The Church, for example, occupies precisely the place that any other joint along the strip might offer. My parish bought the lot next to our building a few years back. Had we not, a drive-through car wash was to be built there. The Church becomes just another consumer option in an otherwise consuming life.
The “commuter” Church has become standard fare in America. There is very little choice, given the other choices that govern the shape of our landscape. And this shape is conducive to a commuter spirituality. It is drives us towards mediocrity and shallowness.
It is important to understand that the space we inhabit, the commuter Church model, is anti-sacramental. It creates a false relationship between the individual and the surrounding world. Isolated and insulated from nature and community, the sense of what is occurring in the mysteries of the Church becomes distorted. Bread, Wine, Water, Oil, Honey and the like are reduced to mere commodities.

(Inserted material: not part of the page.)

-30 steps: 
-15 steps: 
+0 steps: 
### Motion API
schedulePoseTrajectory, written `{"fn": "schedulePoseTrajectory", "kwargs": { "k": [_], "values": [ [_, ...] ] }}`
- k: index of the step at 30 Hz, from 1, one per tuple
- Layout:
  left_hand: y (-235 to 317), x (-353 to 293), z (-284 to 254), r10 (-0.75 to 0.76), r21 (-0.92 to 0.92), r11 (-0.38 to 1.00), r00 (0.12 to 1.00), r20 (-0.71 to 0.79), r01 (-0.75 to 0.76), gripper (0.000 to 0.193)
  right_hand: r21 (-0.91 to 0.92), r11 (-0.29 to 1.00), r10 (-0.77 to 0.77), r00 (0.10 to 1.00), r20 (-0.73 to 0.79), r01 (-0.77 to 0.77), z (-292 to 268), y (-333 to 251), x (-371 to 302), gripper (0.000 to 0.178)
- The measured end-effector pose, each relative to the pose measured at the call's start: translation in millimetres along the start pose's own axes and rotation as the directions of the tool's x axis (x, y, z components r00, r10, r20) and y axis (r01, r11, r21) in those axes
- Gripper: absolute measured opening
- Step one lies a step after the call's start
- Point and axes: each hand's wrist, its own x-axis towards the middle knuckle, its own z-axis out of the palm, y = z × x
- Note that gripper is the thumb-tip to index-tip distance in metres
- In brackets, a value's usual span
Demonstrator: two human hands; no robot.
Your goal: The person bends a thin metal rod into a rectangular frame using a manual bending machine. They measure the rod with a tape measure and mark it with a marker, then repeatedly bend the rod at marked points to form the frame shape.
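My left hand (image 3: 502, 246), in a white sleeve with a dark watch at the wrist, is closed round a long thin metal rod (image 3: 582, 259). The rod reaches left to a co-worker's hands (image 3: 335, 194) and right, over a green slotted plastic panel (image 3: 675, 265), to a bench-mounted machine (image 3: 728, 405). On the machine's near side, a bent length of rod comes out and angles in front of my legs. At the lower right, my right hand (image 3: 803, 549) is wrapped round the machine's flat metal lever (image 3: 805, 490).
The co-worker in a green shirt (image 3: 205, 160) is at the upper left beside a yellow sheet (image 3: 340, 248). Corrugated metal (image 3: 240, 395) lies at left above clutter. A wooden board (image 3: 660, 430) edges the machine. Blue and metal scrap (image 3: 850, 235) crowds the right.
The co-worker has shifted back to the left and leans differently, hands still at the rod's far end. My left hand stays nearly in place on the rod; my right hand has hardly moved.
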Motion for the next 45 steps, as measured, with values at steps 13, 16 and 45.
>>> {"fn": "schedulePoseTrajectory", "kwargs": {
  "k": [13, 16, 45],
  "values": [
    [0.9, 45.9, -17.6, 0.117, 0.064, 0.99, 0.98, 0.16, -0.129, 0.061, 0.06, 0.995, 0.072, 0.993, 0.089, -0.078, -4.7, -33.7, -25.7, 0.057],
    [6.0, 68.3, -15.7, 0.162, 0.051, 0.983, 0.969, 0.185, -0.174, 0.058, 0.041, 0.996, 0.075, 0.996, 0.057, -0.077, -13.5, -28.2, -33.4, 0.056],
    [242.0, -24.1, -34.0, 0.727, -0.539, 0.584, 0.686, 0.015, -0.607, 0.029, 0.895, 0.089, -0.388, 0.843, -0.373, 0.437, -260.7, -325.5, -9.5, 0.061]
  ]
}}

Obviously, not all communities will be farming communities. But our globalization now distorts the most basic necessities of human life. Everything is in season in every season. The global sphere we inhabit is an abstraction, an electronic world that hides its work (and its exploitations). Things simply appear on our doorstep, delivered by men in brown shirts.
I am not an enemy of convenience. However I am suggesting that how we relate to the world around us is primarily governed by the shape of the world around us. Given that our spaces are anti-sacramental, extra effort is required to live in a sacramental manner in the modern context. This is part of the peculiar sufferings of our time. Faithfulness comes harder to a modern person than it has at any time in history.
Architecture and design are not destiny. I think of a passage in Father Arseny, describing a monk who managed a holy life in worst years of the Soviet period:
The confession of the dying Mihail brought Father Arseny to see how even under the unbelievably complicated circumstances of modern life, with its political upheavals, its complex human relations, the officially supported atheism, the trampling of the faith, the fall of moral values, the constant suspicions and false reports, and the lack of any spiritual guidance, a man of deep faith could overcome everything which came between him and God.
“Overcoming everything” is a truly great feat. I offer here a few suggestions for the struggle:
Our usual commuting distance makes the sacramental presence of the Church problematic. It ceases to have its proper, even casual presence and becomes only a destination. Break the commuting cycle and find ways and reasons to be there apart from service times. The Temple is something to be loved and cared for. If we treat the Temple like a store, we’ll get very little from it.
Wean your eating habits from the global market. There is a growing movement of “local foods” drawn from the farms nearby. Become a patron and work at learning to eat locally. If it’s not in season, maybe you should do without.
Become active in the community. You don’t have to be a leader, but you should be a member. Resist the temptation to live life in the workplace, car, and home. There is a world outside of them all.
Work at making connections between the home and the faith. Orthodoxy is filled with customs associated with feasts and devotions.
Learn to sing and find ways to sing with other people – even outside of Church. This was once a universal human activity. To be a non-singing human being is wrong. My mother never hit a correct note in her life, but she sang frequently and with gusto.
If your commute makes attendance at Feasts difficult, then make a plan (or work with others and your priest) on how to keep it in the home. Never let a Feast go by unobserved.
We all use the internet (how else would you read this?). But work at structuring your time such that your primary engagement is with the external, physical world and not a digital simulacrum.
Pray always. Everywhere. Give thanks always for all things. Never be ashamed of your faith.